Droids and sandworms crammed with popcorn

In 2023, AMC Theatres’ meals and beverage enterprise totaled $1.67 billion in income, monetary filings present. (By comparability, that’s greater than the annual income of restaurant chains like BJ’s, Waffle Home and Purple Robin).

“The solar rises and units on our concession enterprise,” Nels Storm, AMC Theatres’ vice chairman of meals and beverage product technique, mentioned in an interview. And popcorn, he mentioned, stays the “venerable drive” behind that enterprise.

However, given exterior threats to the {industry}, reminiscent of at-home entertainment and extra choices competing for shoppers’ almighty greenback, popcorn has to evolve with the occasions.

For AMC, that’s included launching a line of microwave and ready-to-eat popcorn on the market at retailers like Walmart and Kroger, providing distinctive or movie-themed flavors and leaning heavily into merchandising.

In style motion pictures usually carry collectible cups and popcorn buckets, or, in industry-speak, Collectible Concession Autos (CCVs).

At AMC, these have included R2-D2 popcorn buckets; Ghostbusters’ Ecto 1; the notorious Dune: Part Two sandworm; and, coming in June, a “Garfield” CCV that features a plush doll — a becoming throwback to the times when stuffed variations of the lasagna-loving tabby have been suctioned-cupped to automotive home windows.

Despite the full menu, popcorn remains the most frequently purchased food item at Alamo Drafthouse cinemas.

For years, cinemas have broadened their concessions, with some taking it to the subsequent stage of dine-in theaters. Alamo Drafthouse, which bought its begin in 1997, affords a full menu and bar (full with servers). Regardless of the complete menu, popcorn stays probably the most incessantly bought meals merchandise, mentioned Heather Morgan, Alamo’s chief of employees and technique.

Alamo is fast to experiment with its popcorn and different concessions by tying them in to numerous theme nights, she mentioned, noting that the chain created a berbere-spiced popcorn for “Dune: Half Two.”

“We will see an uptick in gross sales, as a result of individuals need to strive the brand new and completely different flavors,” she mentioned.

Chocolate popcorn and homegrown flavors

These distinctive takes lengthen to smaller theaters, as effectively.

In Brooklyn, New York, Nitehawk Cinema is thought for its truffle popcorn. In Iowa Metropolis, Iowa, the nonprofit FilmScene cinema makes use of a recipe handed down from the College of Iowa’s scholar cinema group.

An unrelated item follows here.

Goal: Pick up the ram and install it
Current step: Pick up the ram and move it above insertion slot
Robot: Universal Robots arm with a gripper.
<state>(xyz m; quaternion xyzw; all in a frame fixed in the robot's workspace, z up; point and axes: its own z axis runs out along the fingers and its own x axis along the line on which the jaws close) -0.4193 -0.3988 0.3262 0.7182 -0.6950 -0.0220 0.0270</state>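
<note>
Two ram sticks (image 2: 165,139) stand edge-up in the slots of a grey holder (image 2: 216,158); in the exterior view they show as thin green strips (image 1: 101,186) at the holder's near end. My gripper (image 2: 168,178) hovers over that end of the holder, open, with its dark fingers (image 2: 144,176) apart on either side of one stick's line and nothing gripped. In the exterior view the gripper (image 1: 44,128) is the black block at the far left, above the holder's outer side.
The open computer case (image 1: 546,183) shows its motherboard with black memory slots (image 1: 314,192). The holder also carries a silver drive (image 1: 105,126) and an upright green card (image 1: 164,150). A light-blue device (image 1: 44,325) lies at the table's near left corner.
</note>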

“We don’t supply butter, and we promise you don’t want it,” Andrew Sherburne, FilmScene’s govt director and co-founder, wrote by way of electronic mail to CNN.

In Seattle, Emerald Metropolis film-lovers rejoiced when the iconic Cinerama theater was resurrected after a pandemic closure and its famed chocolate popcorn returned.

At Cinelounge Cinemas in California, founder Christian Meoli crafted a line of eight artisan popcorns to be bought onsite, on-line and in shops.

Cinelounge popcorn

The movie-themed choices — that includes flavors reminiscent of cinnamon churro, bourbon caramel and rosemary — additionally function a car to spur funding within the movie neighborhood: The proceeds assist fund grants, screenings and tools for aspiring filmmakers, he mentioned.

The cinema enterprise will proceed to evolve, however one factor will stay fixed, mentioned Gil of Queen’s College.

“The one economics of film theaters that has modified is the romanticism of displaying motion pictures has gone away a bit bit, and movie show corporations have realized that they’re actual property corporations, they usually have capability, and they should fill the capability, they usually’ll do no matter (it takes) to really try this,” Gil mentioned. “Theaters will cease taking part in motion pictures earlier than they may really cease promoting popcorn.”